Angela Santomero Brings New Kind of Fairy Tale to Princess Penelope
Angela Santomero has spent decades helping children talk back to the screen. Long before “interactive” became a buzzword, the creator of Blue’s Clues and Super Why! was building stories that paused long enough for kids to think, answer and feel like they belonged inside the adventure.
With Princess Penelope, her new YouTube Kids series and companion book franchise, she is bringing that same philosophy into a whimsical fairy-tale world where a brave kitten, a magical purse and a series of preposterous objects become tools for problem-solving, empathy and imagination.
For Santomero, Princess Penelope is not a departure from the work that made her one of children’s media’s most influential creators. It is an evolution of it.

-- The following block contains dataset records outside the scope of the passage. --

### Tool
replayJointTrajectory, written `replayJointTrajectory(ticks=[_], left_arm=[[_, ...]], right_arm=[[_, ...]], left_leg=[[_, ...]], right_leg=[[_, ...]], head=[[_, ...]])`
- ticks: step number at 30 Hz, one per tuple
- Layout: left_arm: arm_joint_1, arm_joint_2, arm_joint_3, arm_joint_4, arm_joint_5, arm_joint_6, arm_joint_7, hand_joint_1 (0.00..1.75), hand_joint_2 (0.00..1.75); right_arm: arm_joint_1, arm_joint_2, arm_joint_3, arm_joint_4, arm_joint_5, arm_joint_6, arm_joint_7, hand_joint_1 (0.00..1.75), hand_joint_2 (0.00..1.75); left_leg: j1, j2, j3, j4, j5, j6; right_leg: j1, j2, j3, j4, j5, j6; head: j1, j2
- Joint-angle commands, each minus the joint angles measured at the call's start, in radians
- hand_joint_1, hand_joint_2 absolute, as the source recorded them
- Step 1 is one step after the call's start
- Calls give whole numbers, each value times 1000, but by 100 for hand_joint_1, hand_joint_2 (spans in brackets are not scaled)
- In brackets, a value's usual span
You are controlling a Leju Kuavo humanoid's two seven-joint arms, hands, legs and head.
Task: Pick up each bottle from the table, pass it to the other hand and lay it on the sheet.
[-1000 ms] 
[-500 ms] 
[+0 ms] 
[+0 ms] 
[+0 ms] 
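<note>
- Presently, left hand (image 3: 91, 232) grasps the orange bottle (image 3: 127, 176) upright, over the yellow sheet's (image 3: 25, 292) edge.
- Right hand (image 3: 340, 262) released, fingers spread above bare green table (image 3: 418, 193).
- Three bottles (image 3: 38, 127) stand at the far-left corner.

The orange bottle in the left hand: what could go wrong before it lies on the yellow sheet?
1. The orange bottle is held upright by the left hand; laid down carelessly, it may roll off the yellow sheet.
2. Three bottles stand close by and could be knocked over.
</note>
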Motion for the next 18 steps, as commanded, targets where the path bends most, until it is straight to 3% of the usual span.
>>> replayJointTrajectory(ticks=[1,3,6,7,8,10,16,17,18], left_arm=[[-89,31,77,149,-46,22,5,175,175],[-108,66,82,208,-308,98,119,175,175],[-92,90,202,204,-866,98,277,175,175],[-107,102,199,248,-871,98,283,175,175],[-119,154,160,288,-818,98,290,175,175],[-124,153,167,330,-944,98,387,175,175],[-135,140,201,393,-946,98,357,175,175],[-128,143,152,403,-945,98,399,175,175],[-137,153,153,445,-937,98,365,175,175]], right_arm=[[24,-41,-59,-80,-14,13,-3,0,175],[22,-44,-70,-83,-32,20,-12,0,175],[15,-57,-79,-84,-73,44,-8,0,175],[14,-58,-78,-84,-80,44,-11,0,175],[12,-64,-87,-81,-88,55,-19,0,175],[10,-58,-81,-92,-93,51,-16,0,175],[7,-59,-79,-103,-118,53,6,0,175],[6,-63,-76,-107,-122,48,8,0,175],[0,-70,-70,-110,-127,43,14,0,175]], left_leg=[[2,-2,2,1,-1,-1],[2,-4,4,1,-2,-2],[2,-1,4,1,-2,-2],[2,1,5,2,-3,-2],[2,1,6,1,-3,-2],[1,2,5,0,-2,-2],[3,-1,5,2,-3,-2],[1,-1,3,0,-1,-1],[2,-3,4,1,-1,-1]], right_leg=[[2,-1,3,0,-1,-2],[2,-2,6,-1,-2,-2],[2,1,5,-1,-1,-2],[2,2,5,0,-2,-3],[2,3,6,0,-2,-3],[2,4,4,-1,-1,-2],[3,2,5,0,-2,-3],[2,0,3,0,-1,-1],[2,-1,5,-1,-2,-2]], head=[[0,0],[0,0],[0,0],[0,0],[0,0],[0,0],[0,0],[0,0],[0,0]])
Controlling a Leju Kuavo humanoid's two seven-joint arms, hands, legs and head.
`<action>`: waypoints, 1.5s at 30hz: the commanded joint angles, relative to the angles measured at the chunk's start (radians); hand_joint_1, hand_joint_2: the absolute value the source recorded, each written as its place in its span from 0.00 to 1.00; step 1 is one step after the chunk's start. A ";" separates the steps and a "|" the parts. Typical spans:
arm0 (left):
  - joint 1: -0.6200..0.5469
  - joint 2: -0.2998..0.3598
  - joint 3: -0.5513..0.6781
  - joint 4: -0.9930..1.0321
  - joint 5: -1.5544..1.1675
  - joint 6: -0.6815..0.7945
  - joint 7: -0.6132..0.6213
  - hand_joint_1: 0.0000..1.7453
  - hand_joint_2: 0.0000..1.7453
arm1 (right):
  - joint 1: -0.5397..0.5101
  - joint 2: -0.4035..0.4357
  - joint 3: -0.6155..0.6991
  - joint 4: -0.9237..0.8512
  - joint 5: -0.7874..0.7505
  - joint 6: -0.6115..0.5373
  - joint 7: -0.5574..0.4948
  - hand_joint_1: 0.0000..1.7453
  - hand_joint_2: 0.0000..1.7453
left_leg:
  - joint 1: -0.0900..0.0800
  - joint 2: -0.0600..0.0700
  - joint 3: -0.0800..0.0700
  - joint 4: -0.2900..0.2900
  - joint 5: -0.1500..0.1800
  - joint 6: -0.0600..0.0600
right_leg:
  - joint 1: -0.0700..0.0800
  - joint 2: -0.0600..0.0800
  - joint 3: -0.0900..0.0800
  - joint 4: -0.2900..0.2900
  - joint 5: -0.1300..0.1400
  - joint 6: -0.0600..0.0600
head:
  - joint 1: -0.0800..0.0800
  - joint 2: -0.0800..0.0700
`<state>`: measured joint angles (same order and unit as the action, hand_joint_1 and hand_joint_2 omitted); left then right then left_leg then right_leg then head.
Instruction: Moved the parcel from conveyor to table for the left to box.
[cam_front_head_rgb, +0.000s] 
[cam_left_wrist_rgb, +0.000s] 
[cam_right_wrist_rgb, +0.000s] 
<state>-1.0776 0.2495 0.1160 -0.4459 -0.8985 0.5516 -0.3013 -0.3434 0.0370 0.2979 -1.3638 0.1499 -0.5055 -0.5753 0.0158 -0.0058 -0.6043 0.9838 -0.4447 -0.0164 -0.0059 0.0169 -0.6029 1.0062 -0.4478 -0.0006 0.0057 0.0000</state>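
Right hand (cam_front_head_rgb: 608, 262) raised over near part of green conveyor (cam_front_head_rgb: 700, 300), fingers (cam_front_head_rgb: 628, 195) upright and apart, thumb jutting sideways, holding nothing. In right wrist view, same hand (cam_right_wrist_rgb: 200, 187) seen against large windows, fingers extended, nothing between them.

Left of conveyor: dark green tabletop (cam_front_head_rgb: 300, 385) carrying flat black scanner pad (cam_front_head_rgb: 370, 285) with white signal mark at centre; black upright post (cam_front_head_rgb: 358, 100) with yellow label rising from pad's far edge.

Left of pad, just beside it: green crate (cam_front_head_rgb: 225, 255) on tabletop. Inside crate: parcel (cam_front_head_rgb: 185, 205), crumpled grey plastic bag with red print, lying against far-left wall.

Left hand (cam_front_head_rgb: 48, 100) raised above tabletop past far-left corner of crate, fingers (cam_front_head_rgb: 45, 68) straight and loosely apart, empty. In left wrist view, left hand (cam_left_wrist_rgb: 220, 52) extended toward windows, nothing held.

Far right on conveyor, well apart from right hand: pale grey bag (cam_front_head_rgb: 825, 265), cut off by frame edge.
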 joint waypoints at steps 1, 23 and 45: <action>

“I need to jump in here, I need to fix this,” she said of creating for YouTube, explaining that she saw an opportunity to raise the educational value of what children encounter online.
Where others might see a platform defined by short attention spans, Santomero sees room for something richer.
“I want the audience, I want kids to have a longer attention span,” she told Newsweek. “I know that they do.”
Research-Based Worldbuilding
Her confidence stems from a career built as much on research as on instinct. Santomero, who has a master’s degree in child developmental psychology, said every series begins with a clear question about what children need and how media can meet them there.
“Everything is for a reason. Everything has a purpose,” she said, describing the way episodes are shaped, tested and refined.
Scripts are given to children in early story form, then again as animatics, and finally in finished episodes. That same intentionality extends to literacy, with Princess Penelope designed not only to entertain but to support attention, comprehension and a child’s relationship to story, whether they are watching an episode or listening to a book read aloud.
In Princess Penelope, that learning is woven into the story itself. Each episode invites children to help Penelope decide how to use the strange items in her purse to solve a problem, and the books extend that same spirit by carrying her adventures onto the page in a way that encourages read-aloud connection and early engagement with storytelling.
Santomero described the series as an experiment in encouraging kids to predict, question and stay mentally engaged.
“What do you think is going to happen next?” she said, explaining the pauses built into the narrative. “All of a sudden, the kids’ brains are consistently working and thinking and predicting and leaning into the story.”
On the page, that same invitation becomes a reading experience, giving children another way to participate in Penelope’s world through language, rhythm and anticipation. The result is a franchise designed around critical thinking but softened by warmth, humor and a sense of play.
Purpose-Driven Princess Power
Even Penelope herself reflects a deliberate creative choice. Santomero said she understood that many children are still drawn to princess stories, but she wanted to reframe that tradition around leadership, bravery and curiosity, creating a character who could live fully in both the animated series and the books.
“I’ll give you a princess,” she said. “I’ll give you a smart and brave and little and girly, but she’s, you know, a leader.”
Penelope became a kitten for reasons both practical and personal. Blue (a puppy) from Blue’s Clues, Santomero revealed, “was originally supposed to be a cat,” and Princess Penelope offered a way to return to that earlier idea.
“I had to go back at some point to that kitten,” she said, “because she never got a show.”
What makes the series especially engaging is how seriously it takes silliness. Santomero wants children to understand that creativity is not separate from problem-solving, but central to it. The items in Penelope’s purse are intentionally ridiculous, forcing children to imagine solutions that are unexpected rather than obvious. Beneath the fantasy is a larger emotional lesson.
“I want kids to know that there is a solution to every problem, no matter how ridiculous the problem is,” she said.
In one early story, a fire-breathing dragon is not defeated but redirected, his flames used to toast pink marshmallows instead of wreaking havoc. That approach, Santomero said, is rooted in empathy as much as invention: solve the problem, but do not erase who the character is.
Creating Capable Children
Her respect for the audience also helps explain why Santomero’s work continues to resonate with parents who grew up on Blue’s Clues and children discovering her storytelling now. Trends in platforms may change, but, as she put it, “what doesn’t change is child development.” Children may be exposed to more content and more information than ever before, yet they still need stories that respect their feelings, invite their participation, and give them language for their own ideas. Santomero has spent her career treating young audiences as capable thinkers, and Princess Penelope extends that trust into a new generation’s media habits.
At its core, Princess Penelope is about making children feel seen and capable. Santomero said she has always believed the best kids’ media can be “educationally salient” while still being something children genuinely love. That balance remains her guiding principle.
With Princess Penelope, across both the series and the books, she has created a world where kindness is active, imagination is practical, reading is part of the adventure, and asking children a question is an act of respect. In a media landscape crowded with noise, Santomero is still doing what she has always done best: slowing the story just enough for a child to step inside and help save the day.